The purpose of the capture and study is to help researchers better understand deer migration patterns and reduce the high number of automobile/deer collisions on a busy 25-mile stretch of Highway 89.
Using tranquilizer darts, CDFW wildlife biologists captured 13 does and fitted them with global positioning satellite (GPS) collars. Blood and hair samples were taken, length and weight measurements were recorded and general health inspections were conducted on each animal.
This project was made possible through collaboration between CDFW and the California Deer Association (CDA).
"We are proud to partner with the department and others to ensure important wildlife studies and habitat conservation work continues," said CDA Chief Executive Officer Roman Porter. "In addition to the grants awarded by CDA's generous members, fees from hunting licenses and tags also help fund these important efforts to ensure healthy deer herds for years to come."

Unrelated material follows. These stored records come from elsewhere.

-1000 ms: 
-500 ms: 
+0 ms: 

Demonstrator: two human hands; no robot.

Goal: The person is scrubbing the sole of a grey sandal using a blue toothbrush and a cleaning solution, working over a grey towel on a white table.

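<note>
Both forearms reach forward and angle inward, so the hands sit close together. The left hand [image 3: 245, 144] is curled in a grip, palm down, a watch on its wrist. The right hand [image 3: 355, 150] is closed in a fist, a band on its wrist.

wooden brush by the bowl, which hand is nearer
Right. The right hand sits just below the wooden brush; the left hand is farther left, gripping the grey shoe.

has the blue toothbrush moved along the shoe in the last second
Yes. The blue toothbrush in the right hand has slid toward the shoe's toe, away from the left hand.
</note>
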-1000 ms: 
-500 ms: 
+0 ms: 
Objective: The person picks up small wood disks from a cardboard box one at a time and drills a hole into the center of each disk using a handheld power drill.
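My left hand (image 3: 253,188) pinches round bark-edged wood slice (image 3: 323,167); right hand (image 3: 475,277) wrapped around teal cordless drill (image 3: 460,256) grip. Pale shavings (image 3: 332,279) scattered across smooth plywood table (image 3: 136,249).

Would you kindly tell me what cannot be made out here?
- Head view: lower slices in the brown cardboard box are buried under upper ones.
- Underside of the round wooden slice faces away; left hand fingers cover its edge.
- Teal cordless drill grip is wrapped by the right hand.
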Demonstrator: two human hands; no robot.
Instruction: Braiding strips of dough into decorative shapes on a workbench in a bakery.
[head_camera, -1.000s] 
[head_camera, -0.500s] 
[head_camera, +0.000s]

The GPS collars will record the location and send the information to researchers through a satellite. This will allow scientists to track the deer as they move from summer to winter ranges throughout the year often crossing Highway 89. Caltrans carcass data have confirmed that more than 1,000 deer have been killed along this busy road in the last 30 years.
"The tracking collars will show us exactly when, where and how the deer move throughout the landscape," said CDFW Environmental Scientist Sara Holm. "This type of information helps us make decisions on what type of crossing structures will make the most difference in saving the lives of both wildlife and people."
California's scenic Highway 89 runs through the lush meadows and dense pine trees of the Tahoe National Forest. Its western edge borders the Sagehen Creek Field Station and also happens to bisect the migration route of the Loyalton-Truckee mule deer herd. An estimated 4,000 to 6,000 cars travel Highway 89 each day, making the trip extremely perilous for humans and wildlife alike.
The Loyalton-Truckee mule deer are a migratory herd inside the Tahoe National Forest.
The herd occupies the premium deer zones X7a/b. They have been studied for more than a decade for various reasons including health and migration patterns.
It is estimated that more than 2,000 deer occupy this area.